Project-Based Learning: An education commitment to collaborative learning with peer and inquiry learning through on-site lab and field experiences. Partnerships developed with the community demand innovative learning methods with guest speakers and instructors. A superior academic program targets student interest and celebrate cultural differences.
Core Subjects: Sage integrates standards-aligned curriculum within the context of multiple, project-based studies across studies in natural resources, Klamath Tribal culture and agriculture, instilling in our youth a strong sense of place. Individual attention given to students and the opportunities they have for field experiences are best accomplished in a small learning environment. Our targeted 15-student class size will allow for greater consideration of individual student learning styles and flexibility in scheduling.
Experiential Learning: The combined approach integrating Place-Based, Project-Based and core subjects through field studies, offering students opportunities for innovative, learner-centered projects. Motivated students have the flexibility to carry out deeper topic exploration.
Education Philosophy and Methods
Small, blended classrooms: Classes targeted at 15-18 students and blending two grades encourage cross-age interactions, greater social, academic and intellectual development, and consistency in teacher, student, and parent relationships.
Learner-centered: Individual learning strengths are identified through unique assessments (portfolios and journals) for effective instructional design.
Interdisciplinary: The standards-based educational program includes thematic programs allowing for flexibility and integration of instructional resources and assessments.

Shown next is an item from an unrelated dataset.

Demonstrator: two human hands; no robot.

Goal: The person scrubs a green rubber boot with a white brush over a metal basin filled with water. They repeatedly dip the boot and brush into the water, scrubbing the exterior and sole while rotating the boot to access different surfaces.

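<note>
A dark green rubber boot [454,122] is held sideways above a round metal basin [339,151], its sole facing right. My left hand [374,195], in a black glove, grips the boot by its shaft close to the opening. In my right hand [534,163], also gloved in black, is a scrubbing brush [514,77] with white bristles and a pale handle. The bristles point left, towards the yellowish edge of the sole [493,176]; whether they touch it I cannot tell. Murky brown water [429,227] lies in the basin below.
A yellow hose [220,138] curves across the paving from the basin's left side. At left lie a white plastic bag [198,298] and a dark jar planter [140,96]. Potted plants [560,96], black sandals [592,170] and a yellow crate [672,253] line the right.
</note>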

Inquiry learning: Project and place-based programs utilize themes of natural resources, agriculture, and local cultures allow students opportunities to ask questions and discover possibilities.
Collaborative teaching/learning: Teachers work as a team to develop an educational framework vertically aligned between grades. Students communicate their intellectual, academic, and social experiences with schoolmates, teachers, family and community.
Unique standards: From cultural awareness to recycling, Sage supports an educational model that preserves local heritage and minimizes environmental impact. Sustainability is inherent in the place-based education model.
Frequently Asked Questions
Q: What is a charter school?
A: A charter school is a free public school monitored by its own school board, but sponsored by the area’s school district. The purpose for establishing charter schools is to provide learning models that differ from traditional schools, finding innovative methods to increase student understanding and achievement. The state funds all public schools based upon the daily attendance of each student.
Q: Who may attend Sage Community School?
A: Enrollment is open to all students of appropriate age within the district. Sage currently includes grades K-6 as well as a pre-K program. Sage is expanding to include the 7th grade for the 2009-10 school year and expect to add 8th grade during the year after.
Q: How does Sage differ from traditional schools?
A: Sage offers small, blended classes and project-based learning opportunities where understanding of core subjects is enhanced through hands-on, real-world studies.
Q: Are teachers licensed?
A: Only Oregon licensed teachers trained in the methodologies unique to the school are employed at Sage.
Q: Are a lunch program and bus service available?
A: Sage offers the same meal program available at the Chiloquin schools – including free and reduced-fee lunches. A district school bus takes students to and from Chiloquin Elementary to Sage.